Since it’s the long time i didn’t post,you know my life? it’s as bad as the bad stuff in the world.and i think i gonna be like the title…
now,i think i have the DID symptom.don’t worry,just think.first,i can’t differentiate when i am with group A and when i am in group B.
second,i really feel i want to dial 15999.everyday,my brother will abused me.and that can be causes for any mentally ill.he always kick me,beat me up,jerk on me and more.it’s not impossible that one day i’ll stranded at ‘Hospital Bahagia’.
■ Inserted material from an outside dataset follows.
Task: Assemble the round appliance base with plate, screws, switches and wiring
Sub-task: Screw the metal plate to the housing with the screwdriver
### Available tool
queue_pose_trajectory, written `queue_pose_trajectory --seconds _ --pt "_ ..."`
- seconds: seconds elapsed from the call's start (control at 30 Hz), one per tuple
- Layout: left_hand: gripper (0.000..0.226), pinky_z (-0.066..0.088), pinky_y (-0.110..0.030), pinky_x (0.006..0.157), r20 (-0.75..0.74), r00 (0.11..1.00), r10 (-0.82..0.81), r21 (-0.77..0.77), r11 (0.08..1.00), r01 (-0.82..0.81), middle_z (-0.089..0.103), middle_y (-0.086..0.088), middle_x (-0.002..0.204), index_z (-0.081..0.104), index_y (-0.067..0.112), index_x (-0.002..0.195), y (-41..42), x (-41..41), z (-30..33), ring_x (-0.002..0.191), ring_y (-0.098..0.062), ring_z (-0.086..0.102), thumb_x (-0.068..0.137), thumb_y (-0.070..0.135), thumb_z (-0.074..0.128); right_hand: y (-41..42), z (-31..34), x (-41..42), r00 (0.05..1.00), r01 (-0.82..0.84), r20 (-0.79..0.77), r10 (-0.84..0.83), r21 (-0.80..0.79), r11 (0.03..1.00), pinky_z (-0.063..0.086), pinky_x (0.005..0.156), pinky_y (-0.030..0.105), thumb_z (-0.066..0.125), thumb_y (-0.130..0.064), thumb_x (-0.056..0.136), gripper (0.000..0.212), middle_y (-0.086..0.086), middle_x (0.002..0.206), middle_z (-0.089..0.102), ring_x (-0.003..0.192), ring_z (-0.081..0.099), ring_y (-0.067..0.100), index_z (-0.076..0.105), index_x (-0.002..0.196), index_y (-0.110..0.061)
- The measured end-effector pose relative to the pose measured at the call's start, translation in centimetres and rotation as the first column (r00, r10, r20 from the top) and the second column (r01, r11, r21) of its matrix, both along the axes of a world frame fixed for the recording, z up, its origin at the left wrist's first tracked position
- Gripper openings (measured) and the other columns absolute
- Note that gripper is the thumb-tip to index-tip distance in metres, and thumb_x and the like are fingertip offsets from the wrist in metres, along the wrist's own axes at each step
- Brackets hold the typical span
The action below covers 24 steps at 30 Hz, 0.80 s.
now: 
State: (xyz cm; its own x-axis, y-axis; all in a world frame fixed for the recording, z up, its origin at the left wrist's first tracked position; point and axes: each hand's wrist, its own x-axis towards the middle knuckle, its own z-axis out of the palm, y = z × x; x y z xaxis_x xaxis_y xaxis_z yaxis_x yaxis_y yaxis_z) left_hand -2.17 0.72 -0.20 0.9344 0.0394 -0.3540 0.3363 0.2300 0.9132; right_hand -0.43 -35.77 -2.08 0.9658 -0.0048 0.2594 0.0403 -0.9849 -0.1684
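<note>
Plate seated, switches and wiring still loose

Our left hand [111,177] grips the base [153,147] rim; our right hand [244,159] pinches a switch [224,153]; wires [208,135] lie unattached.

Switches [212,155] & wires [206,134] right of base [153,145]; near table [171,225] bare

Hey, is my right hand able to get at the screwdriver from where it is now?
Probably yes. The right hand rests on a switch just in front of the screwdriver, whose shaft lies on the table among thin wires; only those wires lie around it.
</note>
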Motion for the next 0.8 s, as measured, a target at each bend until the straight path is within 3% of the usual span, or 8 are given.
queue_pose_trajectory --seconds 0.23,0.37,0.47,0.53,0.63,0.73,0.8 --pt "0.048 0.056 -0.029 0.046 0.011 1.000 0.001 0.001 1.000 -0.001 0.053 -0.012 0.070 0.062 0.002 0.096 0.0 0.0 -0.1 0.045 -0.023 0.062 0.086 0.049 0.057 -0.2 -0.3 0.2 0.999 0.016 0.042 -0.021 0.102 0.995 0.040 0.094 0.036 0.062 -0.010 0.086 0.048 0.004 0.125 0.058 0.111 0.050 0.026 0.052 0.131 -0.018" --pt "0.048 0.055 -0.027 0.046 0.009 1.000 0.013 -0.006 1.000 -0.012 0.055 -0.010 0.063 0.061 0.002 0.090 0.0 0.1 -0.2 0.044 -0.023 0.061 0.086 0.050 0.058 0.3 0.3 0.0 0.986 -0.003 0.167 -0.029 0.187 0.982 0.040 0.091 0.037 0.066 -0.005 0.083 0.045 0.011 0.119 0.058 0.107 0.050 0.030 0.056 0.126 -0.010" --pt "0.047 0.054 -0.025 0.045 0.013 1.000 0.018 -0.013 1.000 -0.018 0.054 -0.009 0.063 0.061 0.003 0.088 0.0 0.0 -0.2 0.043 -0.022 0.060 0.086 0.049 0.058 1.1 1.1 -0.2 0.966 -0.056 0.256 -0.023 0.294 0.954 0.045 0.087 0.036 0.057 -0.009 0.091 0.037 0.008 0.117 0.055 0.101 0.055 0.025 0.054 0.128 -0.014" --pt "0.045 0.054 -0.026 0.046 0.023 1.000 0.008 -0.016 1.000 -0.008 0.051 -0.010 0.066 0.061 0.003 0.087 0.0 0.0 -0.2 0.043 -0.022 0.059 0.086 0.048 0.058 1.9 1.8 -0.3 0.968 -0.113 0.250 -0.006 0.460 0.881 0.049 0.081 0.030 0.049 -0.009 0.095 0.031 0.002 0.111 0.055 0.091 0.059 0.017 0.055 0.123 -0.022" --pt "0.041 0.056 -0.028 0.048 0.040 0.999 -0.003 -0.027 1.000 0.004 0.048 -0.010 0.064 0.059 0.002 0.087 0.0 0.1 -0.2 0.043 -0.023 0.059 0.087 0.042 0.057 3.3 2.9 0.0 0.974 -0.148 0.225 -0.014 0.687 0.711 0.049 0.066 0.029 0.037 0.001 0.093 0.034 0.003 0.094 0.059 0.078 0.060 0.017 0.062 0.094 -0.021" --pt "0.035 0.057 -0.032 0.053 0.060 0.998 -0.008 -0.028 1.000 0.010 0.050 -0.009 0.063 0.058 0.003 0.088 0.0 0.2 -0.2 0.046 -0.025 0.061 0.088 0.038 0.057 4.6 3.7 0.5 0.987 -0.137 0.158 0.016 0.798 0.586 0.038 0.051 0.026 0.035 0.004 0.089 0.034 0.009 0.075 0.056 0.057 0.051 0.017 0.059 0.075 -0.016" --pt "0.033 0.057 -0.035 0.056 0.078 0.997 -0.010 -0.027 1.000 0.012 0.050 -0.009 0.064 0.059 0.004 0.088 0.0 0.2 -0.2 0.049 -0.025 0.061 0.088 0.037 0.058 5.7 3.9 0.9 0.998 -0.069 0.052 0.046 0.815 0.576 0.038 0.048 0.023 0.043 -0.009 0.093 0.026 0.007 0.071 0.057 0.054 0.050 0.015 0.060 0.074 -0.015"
actually,i’ve something to describe about Group B.Okay,i’ll describe 1,2,3.no.1 is the closest friend to me.actually if there’s no.1 and me,it’ll be okay.but if there’s no.2&3,no! no.2 is also kind to me.she just fine.but when she’s with no.1 &3 no okay. no.3,the lowest friendship level between me and her.i don’t know why.she seemed uneasy if i take no.1 with me because i always go back home with her.that’s the problem.if no.1/2 personally with me, 🙂 but if no.3 personally/1,2,3 with me, 😦 that’s the fact.
actually,i almost join the ex-Looners member but the fact is i’m still Looners and always be with them.but,i know they started to dislike & stay awy from me.but that’s fine.i understand..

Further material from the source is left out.